_DATA EXCERPT_:
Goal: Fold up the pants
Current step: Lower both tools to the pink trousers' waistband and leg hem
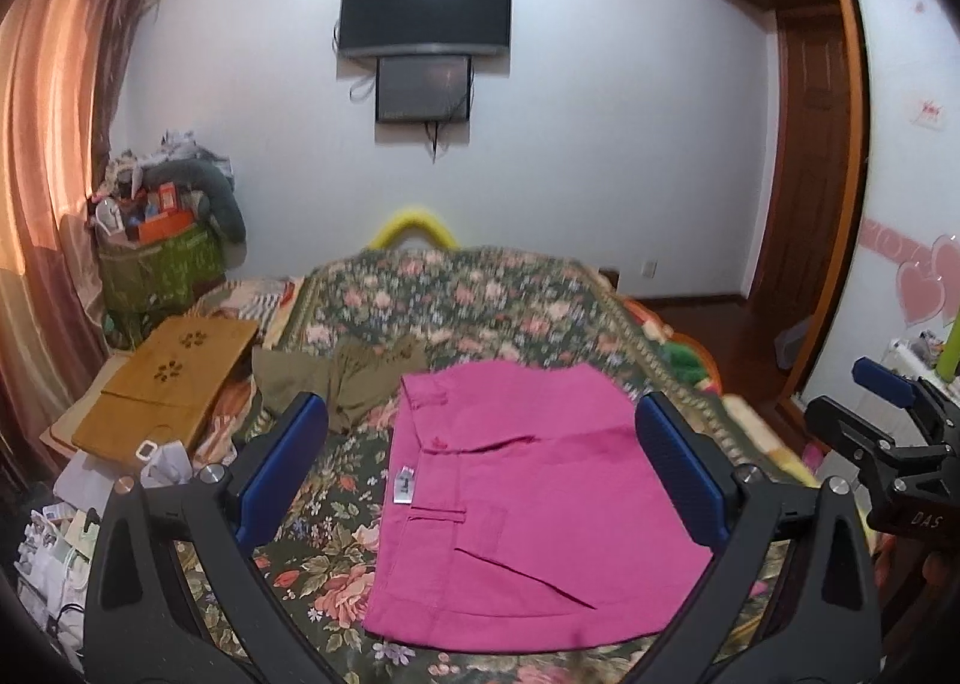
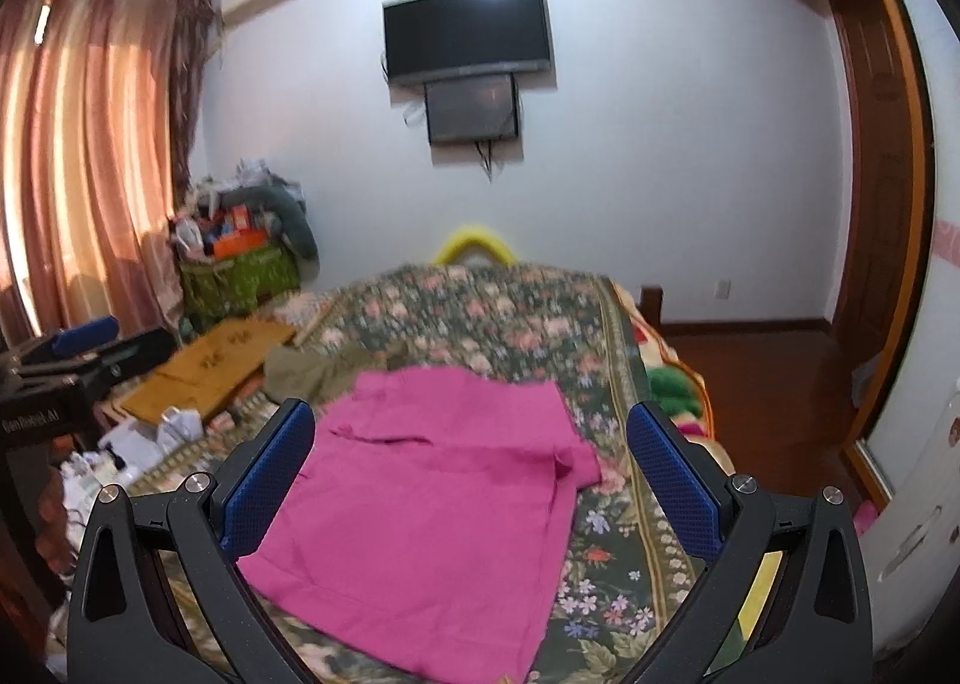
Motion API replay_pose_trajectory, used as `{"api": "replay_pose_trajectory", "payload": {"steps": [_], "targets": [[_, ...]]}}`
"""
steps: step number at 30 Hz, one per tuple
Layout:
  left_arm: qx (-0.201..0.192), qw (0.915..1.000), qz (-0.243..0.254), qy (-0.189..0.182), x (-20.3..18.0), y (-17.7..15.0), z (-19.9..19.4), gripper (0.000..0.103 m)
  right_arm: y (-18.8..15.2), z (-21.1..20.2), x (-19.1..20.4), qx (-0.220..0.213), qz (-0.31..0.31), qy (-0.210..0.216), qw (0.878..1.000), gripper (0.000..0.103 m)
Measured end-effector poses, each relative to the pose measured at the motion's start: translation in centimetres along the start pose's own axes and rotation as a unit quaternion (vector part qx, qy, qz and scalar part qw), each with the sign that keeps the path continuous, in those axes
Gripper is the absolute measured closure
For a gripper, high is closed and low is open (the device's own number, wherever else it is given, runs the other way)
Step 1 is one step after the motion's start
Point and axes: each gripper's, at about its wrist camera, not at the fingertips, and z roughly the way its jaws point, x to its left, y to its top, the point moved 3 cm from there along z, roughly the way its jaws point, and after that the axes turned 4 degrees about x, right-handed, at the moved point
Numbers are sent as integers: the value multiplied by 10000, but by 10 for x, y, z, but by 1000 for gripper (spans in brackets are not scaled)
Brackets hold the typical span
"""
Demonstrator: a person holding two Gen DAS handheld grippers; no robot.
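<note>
The left gripper (image 1: 480,468), black-framed with 2 blue ribbed pads, is held with its fingers spread wide and nothing between them; the right gripper (image 2: 471,480), of the same build, is likewise spread and empty. Both are raised above the bright pink cotton pants (image 1: 528,498), which lie folded into a compact rectangle on the dark green floral bedspread (image 1: 456,294). A white label and a waistband loop are seen at the left edge in the left wrist view. In the right wrist view 1 corner at the far right is bunched and turned over, so an uneven fold could be locked in if it is pressed flat unsmoothed. Only the top layer could be pinched by the pads, and the stack pulled askew. Beyond, olive-green crumpled trousers (image 1: 336,378) lie just beside the far left corner and could be snagged.
</note>
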Motion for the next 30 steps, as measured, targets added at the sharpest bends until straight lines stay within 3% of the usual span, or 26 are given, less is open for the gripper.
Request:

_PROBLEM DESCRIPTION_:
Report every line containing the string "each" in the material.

_ANSWER TO THIS PROBLEM_:
Measured end-effector poses, each relative to the pose measured at the motion's start: translation in centimetres along the start pose's own axes and rotation as a unit quaternion (vector part qx, qy, qz and scalar part qw), each with the sign that keeps the path continuous, in those axes
Point and axes: each gripper's, at about its wrist camera, not at the fingertips, and z roughly the way its jaws point, x to its left, y to its top, the point moved 3 cm from there along z, roughly the way its jaws point, and after that the axes turned 4 degrees about x, right-handed, at the moved point

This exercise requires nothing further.